A major power utility serving California producers is looking to generate $5 billion in new revenue over the next five years, and ag leaders worry their industry will be forced to bear the brunt of the cost.
According to a recent filing by Pacific Gas and Electric (PG&E), the increase would help the investor-owned utility afford costly new wildfire safety improvements and clean energy investments. But as a result, rates are expected to go up 45% by 2026. Rates are the utility's primary source of revenue.
The added revenue could bump rates to three times the national average Agricultural and commercial customers typically shoulder the bulk of the rate increases.
“We know this is a significant request that comes at a pivotal time when many of our customers are struggling to recover from the pandemic,” said Robert Kenney, PG&E vice president of regulatory and external affairs, in a statement accompanying the filing. “We won’t stop looking for additional ways to manage costs and help customers use less energy and lower their bills.”

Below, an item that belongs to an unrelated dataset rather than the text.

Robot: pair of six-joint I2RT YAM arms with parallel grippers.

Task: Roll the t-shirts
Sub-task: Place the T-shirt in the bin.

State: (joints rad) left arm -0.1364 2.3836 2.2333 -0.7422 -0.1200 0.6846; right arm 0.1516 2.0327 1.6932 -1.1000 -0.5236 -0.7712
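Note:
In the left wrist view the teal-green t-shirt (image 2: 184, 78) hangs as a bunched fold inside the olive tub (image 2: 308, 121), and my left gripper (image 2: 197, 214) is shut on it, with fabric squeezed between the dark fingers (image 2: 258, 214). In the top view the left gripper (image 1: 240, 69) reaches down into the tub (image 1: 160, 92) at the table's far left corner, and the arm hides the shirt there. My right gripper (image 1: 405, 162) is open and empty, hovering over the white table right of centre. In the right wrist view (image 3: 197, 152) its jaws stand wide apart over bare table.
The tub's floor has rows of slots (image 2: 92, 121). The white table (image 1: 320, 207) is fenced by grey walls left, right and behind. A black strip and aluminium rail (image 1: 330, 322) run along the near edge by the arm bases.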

PG&E serves about 16 million customers in Central and Northern California, covering 70,000 square miles of service. The company claims about half the requested 18% increase for the first year would be for wildfire reduction work. This includes measures like burying power lines, installing microgrids to limit the size and impact of public safety power shut-offs, removing dead trees, and investing in technology to detect downed wires.

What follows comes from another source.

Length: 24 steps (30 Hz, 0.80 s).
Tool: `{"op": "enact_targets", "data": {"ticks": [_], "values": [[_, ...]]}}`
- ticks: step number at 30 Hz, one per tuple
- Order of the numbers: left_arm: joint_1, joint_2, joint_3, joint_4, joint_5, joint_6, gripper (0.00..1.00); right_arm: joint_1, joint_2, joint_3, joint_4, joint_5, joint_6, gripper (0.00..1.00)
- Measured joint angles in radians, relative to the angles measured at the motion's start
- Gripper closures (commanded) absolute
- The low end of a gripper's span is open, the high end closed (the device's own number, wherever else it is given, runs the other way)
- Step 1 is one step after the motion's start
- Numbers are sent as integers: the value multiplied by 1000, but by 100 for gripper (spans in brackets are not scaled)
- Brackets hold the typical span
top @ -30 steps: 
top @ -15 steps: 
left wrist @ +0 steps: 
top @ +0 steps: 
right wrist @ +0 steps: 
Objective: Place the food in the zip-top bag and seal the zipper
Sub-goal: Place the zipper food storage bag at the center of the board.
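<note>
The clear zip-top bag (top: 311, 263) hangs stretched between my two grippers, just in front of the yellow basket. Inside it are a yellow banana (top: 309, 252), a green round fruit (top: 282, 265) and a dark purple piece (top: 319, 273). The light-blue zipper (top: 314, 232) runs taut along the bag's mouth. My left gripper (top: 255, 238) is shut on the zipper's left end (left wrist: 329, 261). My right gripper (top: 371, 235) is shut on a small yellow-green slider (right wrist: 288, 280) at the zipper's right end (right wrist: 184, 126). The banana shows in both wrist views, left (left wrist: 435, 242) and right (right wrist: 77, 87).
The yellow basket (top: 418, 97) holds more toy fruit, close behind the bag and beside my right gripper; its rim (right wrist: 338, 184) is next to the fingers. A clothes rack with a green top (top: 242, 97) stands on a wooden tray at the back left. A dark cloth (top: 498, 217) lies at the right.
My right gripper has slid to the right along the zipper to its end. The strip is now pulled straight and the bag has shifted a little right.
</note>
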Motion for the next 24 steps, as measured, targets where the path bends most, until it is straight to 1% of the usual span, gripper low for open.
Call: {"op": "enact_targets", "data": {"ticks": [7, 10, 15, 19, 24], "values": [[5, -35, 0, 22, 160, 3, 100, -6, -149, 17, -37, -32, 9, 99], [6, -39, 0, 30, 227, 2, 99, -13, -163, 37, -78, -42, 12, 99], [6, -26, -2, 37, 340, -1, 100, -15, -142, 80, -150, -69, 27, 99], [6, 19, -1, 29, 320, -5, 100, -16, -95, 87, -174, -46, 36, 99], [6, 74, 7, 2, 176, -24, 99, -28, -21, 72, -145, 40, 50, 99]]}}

PG&E plans to invest a portion of the revenue in clean energy technologies, such as system upgrades and charging infrastructure for electric vehicles, water use efficiency for its hydroelectric dams, and a battery storage system in Monterey County.
The ambitious rate increase has raised eyebrows among consumer and business groups.
Western Agricultural Processors Association President Roger Isom told Agri-Pulse the proposal would lead to the largest jump in energy rates in state history even though California agriculture is already paying the highest rates in the continental U.S. Isom, who also leads the California Cotton Ginners and Growers Association, worried how growers could compete with other cotton-producing states, where electricity is less than half the cost of California’s.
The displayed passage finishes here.